Lunes 09 de Marzo de 2009 12 > Carta de Lectores
Justicia virtual

Ninguna persona civilizada negaría que el dictador sudanés, Omar al-Bashir, merece ser procesado por los crímenes horrorosos perpetrados por su régimen, que directamente o a través de bandas supuestamente autónomas ha sido responsable de la muerte de aproximadamente 300.000 personas en la región de Darfur y la expulsión de sus hogares de más de dos millones. Lo que sí puede dudarse es que la orden de arresto contra Al-Bashir -que acaba de emitir la Corte Penal Internacional con sede en La Haya- sirva para que un día tenga que rendir cuentas por el sinfín de atrocidades cometidas. Por cierto no contribuirá a aliviar los sufrimientos de las víctimas de la campaña de genocidio que desde hace algunos años está en marcha. No bien Al-Bashir se enteró de la medida, ordenó echar a la decena de organizaciones no gubernamentales que dan de comer a los millones de refugiados que aún viven en Darfur, además de ayudar en la reconstrucción de otras regiones de Sudán que fueron devastadas durante las crónicas guerras civiles entre los musulmanes del norte y los cristianos y animistas del sur. Dichas organizaciones caritativas no sólo brindaron asistencia alimentaria y médica a quienes dependen por completo de la ayuda ajena, sino que también aseguraron que se difundiera información acerca de los ataques constantes de las milicias árabes contra los habitantes negros de Darfur. Por lo tanto, la consecuencia inmediata de la orden de arresto -cuyo impulsor más resuelto fue nuestro compatriota Luis Moreno Ocampo- será la muerte de miles, acaso centenares de miles, de personas.
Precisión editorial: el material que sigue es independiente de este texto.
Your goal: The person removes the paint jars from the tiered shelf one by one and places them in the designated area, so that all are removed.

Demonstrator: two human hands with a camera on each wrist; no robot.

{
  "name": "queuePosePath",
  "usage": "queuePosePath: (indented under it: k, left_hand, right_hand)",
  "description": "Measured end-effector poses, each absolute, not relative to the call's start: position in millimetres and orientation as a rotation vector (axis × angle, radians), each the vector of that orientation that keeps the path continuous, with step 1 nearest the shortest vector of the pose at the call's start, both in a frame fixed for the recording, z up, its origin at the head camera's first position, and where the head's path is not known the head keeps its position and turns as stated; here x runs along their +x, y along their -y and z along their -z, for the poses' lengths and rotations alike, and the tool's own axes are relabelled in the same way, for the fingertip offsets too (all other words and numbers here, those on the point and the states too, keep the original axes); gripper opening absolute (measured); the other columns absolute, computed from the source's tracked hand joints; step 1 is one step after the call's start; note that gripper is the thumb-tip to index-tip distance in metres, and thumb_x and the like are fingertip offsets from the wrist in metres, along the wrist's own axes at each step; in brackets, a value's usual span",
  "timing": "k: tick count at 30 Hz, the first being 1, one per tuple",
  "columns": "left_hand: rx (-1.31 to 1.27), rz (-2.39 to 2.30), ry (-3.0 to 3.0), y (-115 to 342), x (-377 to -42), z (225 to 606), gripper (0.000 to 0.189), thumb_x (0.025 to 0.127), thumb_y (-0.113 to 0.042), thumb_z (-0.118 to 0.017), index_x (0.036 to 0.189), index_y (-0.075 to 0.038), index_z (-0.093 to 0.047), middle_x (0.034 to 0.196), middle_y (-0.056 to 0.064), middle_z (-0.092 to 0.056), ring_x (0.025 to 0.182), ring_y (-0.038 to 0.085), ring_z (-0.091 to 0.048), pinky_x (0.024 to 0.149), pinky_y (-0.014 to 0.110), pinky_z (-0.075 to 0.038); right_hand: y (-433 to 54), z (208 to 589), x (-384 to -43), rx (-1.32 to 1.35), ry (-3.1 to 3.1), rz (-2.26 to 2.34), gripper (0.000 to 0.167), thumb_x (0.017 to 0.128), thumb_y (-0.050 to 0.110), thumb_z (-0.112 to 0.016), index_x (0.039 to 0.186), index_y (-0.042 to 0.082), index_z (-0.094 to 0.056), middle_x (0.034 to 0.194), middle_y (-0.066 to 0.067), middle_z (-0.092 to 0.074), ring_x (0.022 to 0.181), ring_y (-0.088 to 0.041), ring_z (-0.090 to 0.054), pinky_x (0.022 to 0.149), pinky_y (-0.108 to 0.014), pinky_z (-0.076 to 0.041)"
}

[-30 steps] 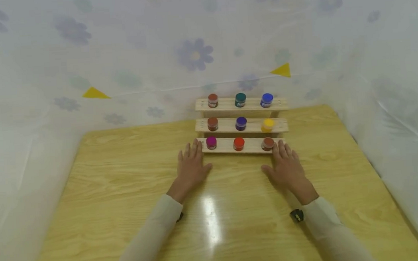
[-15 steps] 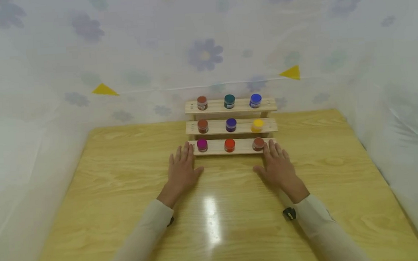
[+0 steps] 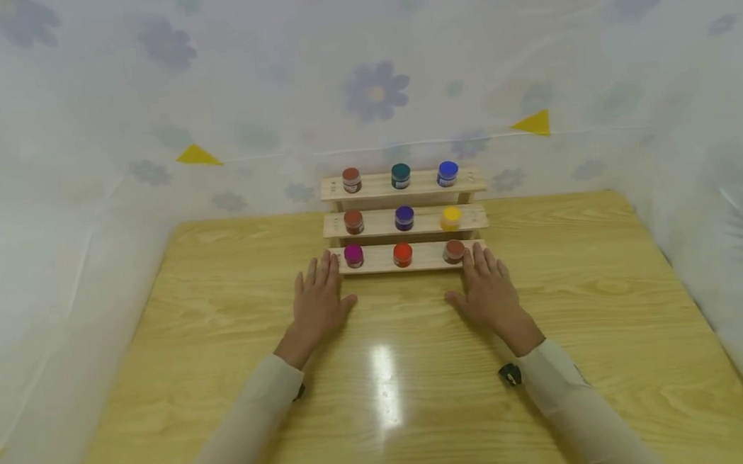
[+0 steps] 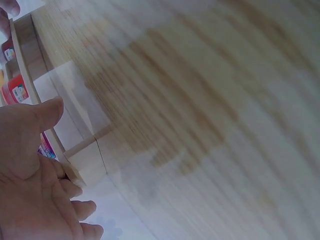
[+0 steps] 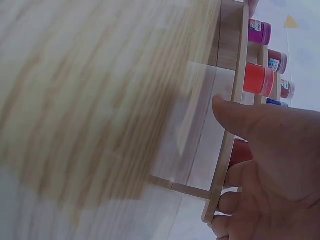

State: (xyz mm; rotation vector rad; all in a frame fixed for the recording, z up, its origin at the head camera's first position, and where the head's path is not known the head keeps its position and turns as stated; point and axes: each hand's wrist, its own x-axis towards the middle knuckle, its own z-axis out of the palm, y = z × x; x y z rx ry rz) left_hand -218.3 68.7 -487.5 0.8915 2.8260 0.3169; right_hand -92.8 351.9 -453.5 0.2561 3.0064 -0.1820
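Note:
A three-tier wooden rack (image 3: 380, 261) stands at the back of the table, small paint jars in rows of three on its shelves. On the lowest shelf are a purple jar (image 3: 354, 256), a red jar (image 3: 403, 255) and a brown jar (image 3: 453, 252). My left hand (image 3: 317, 303) touches this shelf's left end with outstretched fingers, beside the purple jar. At the other end, my right hand (image 3: 489, 292) has its fingertips against the shelf, next to the brown jar. Both thumbs point inward. The right wrist view shows the right fingers (image 5: 230, 202) slightly bent at the shelf end.
Higher shelves carry a green jar (image 3: 401, 176), a blue jar (image 3: 447, 174), a yellow jar (image 3: 451, 218) and others. A flowered white sheet (image 3: 261, 104) surrounds the wood-grain table (image 3: 192, 328) at the back and sides. Yellow triangles (image 3: 532, 123) mark the sheet.
The rack, with its jars upright, has slid left relative to the table and back sheet. Both hands have moved left along with it, still at its ends. The head view has shifted too.

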Motion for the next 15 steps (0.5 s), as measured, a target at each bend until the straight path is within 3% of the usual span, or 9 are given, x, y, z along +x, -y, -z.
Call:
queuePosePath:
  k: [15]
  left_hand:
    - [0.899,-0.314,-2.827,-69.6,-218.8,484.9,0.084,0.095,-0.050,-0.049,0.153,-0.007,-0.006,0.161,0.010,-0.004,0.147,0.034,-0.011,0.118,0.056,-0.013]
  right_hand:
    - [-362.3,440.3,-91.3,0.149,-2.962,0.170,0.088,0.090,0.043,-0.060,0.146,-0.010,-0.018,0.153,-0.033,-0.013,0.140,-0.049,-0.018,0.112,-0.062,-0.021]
En principio, la orden de arresto de la CPI significa un gran avance de la jurisprudencia internacional y un golpe certero en favor del respeto por los derechos humanos, puesto que advierte a los jefes de Estado en funciones que ni siquiera ellos pueden considerarse por encima de la ley. En la práctica, será contraproducente. Para empezar, escasean los dictadores que suelan preocuparse por la posibilidad, a su entender sumamente remota, de que un día sean juzgados por un tribunal internacional. Desde el punto de vista de un personaje como Al-Bashir, el peligro así supuesto será menor en comparación con lo que le esperaría a manos de sus rivales si fuera derrocado. Por lo demás, en el caso de que lo tomara en serio, tendría más motivos para aferrarse al poder cueste lo que costare, ya que no podría negociar un arreglo que le permitiera exiliarse a cambio de no tratar de impedir una eventual apertura democrática. Aunque podría condenarse moralmente un acuerdo de aquel tipo, se justificaría por la cantidad de vidas humanas que se salvarían.

Por desgracia, cuando un mandatario comete atrocidades contra los habitantes de su propio país, las sanciones económicas raramente funcionan: perjudican más a las víctimas del terror oficial que a los gobernantes. En cuanto a las condenas morales, su influencia suele ser nula: lo mismo que los jefes de la dictadura militar encabezada por Jorge Rafael Videla, todos los autoritarios y totalitarios del mundo, entre ellos Al-Bashir, protestan automáticamente contra "el imperialismo de los derechos humanos". En Sudán y en otros países musulmanes, tal planteo cuenta con la adhesión entusiasta de millones de fieles que están más que dispuestos a creer que el Islam es blanco de una "cruzada" emprendida por el Occidente a fin de propagar sus propios valores por el mundo entero. ¿Qué, pues, pueden hacer los horrorizados por las matanzas, mutilaciones, violaciones sistemáticas y otros crímenes que diariamente se dan en países regidos por dictadores feroces? En el mundo real, la única forma de frenarlos consiste en la intervención militar, pero por motivos políticos y culturales, en los países que serían capaces de defender físicamente a quienes serán las próximas víctimas del horror en lugares como Darfur escasean los que aprobarían tal alternativa. Así las cosas, los preocupados por el destino de los millones de refugiados aterrorizados en Sudán se limitarán a manifestar su indignación, a tratar infructuosamente de convencer a miembros, como China, del Consejo de Seguridad de la ONU de la conveniencia de votar por resoluciones más contundentes que las habituales y, huelga decirlo, a aplaudir iniciativas testimoniales como la emprendida por la Corte Penal Internacional.